[Opening Given data section]

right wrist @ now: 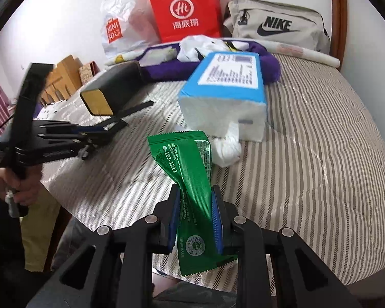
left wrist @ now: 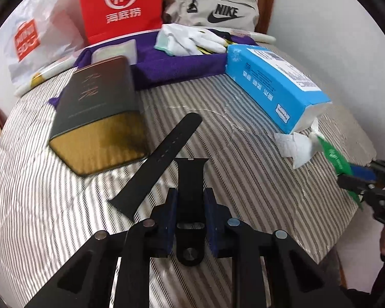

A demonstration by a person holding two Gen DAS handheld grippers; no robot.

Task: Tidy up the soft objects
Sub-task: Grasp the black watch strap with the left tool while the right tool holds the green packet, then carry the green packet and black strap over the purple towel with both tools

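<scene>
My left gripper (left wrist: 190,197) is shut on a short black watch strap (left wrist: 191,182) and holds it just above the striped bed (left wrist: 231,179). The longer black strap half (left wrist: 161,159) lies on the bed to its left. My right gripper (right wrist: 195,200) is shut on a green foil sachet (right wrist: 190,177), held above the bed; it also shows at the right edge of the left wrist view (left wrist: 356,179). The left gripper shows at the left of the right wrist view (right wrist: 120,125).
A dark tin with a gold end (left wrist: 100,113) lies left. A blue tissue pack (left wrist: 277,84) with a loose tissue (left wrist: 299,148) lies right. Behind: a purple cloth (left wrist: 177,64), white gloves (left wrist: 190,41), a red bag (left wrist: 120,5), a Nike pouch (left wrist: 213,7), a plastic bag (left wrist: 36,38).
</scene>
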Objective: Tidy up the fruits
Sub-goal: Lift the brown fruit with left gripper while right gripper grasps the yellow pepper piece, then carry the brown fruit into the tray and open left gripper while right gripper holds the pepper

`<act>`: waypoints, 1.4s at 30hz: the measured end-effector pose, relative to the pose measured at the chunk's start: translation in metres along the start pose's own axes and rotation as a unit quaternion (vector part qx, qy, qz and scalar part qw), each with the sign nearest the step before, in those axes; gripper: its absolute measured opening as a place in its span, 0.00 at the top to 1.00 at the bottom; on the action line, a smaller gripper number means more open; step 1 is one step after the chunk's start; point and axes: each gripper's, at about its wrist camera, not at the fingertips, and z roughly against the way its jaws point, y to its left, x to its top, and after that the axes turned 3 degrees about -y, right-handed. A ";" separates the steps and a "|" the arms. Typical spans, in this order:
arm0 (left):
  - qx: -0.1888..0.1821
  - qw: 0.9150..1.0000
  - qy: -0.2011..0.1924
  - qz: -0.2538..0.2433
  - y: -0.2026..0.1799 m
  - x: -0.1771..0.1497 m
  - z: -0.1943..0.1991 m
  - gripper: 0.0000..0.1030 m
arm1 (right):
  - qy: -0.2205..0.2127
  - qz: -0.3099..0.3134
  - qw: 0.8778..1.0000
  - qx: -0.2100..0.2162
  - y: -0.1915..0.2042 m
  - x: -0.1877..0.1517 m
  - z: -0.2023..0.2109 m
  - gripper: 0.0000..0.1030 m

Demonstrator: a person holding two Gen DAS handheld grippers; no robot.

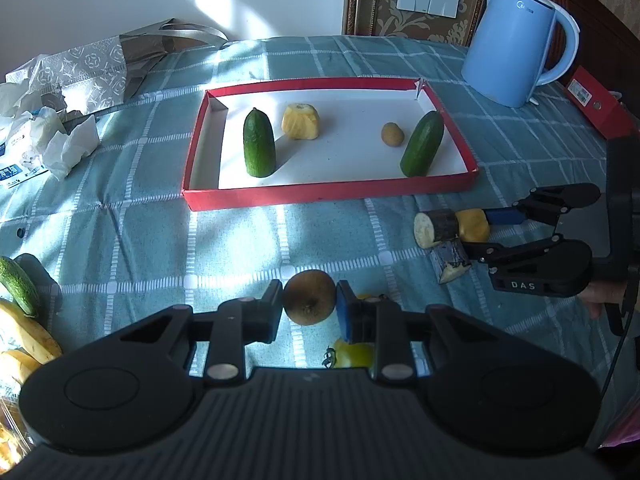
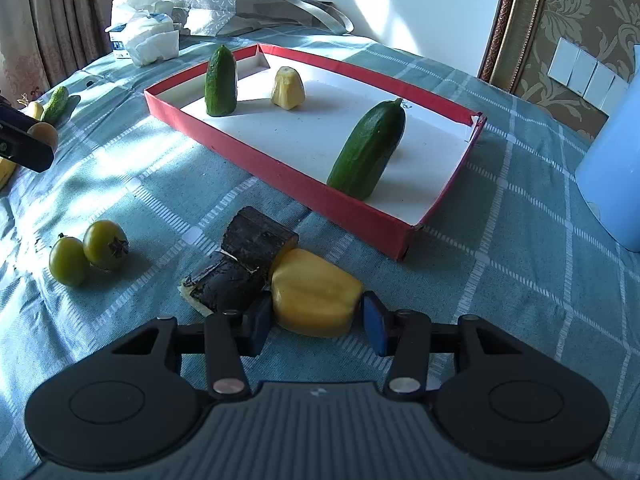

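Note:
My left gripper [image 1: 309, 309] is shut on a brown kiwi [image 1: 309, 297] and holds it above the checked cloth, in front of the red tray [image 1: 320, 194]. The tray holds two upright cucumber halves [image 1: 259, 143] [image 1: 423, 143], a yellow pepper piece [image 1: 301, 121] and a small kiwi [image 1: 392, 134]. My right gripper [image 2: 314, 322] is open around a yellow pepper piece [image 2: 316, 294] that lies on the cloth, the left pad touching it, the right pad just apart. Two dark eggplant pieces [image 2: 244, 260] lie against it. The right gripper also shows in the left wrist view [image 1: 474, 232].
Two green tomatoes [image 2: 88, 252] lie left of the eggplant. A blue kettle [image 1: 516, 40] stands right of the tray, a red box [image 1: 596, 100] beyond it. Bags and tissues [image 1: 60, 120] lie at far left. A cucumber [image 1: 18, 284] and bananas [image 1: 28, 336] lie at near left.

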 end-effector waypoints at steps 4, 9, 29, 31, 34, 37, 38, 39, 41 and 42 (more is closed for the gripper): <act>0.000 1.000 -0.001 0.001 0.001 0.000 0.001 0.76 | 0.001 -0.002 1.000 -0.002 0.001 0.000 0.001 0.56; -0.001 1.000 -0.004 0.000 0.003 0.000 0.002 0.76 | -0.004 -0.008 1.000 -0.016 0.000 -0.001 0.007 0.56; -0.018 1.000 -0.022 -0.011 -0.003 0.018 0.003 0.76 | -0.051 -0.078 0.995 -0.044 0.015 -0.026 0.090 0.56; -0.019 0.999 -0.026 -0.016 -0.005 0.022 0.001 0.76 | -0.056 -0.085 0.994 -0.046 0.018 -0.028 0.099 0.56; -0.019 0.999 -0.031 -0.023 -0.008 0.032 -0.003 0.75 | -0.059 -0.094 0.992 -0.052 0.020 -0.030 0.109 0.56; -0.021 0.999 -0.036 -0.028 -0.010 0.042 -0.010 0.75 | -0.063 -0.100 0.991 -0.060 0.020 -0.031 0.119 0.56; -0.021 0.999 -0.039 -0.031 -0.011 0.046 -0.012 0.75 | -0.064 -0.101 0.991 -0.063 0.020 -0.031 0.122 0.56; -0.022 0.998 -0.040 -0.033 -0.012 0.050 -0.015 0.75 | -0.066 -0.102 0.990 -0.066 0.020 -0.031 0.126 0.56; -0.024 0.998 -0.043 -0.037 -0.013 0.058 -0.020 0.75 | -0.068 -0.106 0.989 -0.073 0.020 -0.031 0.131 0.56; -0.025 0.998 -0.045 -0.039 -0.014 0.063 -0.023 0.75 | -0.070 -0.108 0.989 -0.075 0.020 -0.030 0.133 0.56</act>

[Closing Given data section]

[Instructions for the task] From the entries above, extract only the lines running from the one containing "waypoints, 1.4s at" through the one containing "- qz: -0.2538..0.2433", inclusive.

[Answer area]
`<act>`: waypoints, 1.4s at 30hz: the measured end-effector pose, relative to the pose measured at the chunk's start: translation in metres along the start pose's own axes and rotation as a unit quaternion (vector part qx, qy, qz and scalar part qw), each with the sign nearest the step before, in those axes; gripper: its absolute measured opening as a place in its span, 0.00 at the top to 1.00 at the bottom; on the action line, a smaller gripper number means more open; step 1 is one step after the chunk's start; point and axes: each gripper's, at about its wrist camera, not at the fingertips, and z roughly against the way its jaws point, y to its left, x to its top, and after that the axes turned 3 degrees about -y, right-handed. A ";" separates the steps and a "|" the arms. Typical spans, in this order:
arm0 (left):
  - qx: -0.1888..0.1821
  - qw: 0.9150..1.0000
  - qy: -0.2011..0.1924
  - qz: -0.2538..0.2433

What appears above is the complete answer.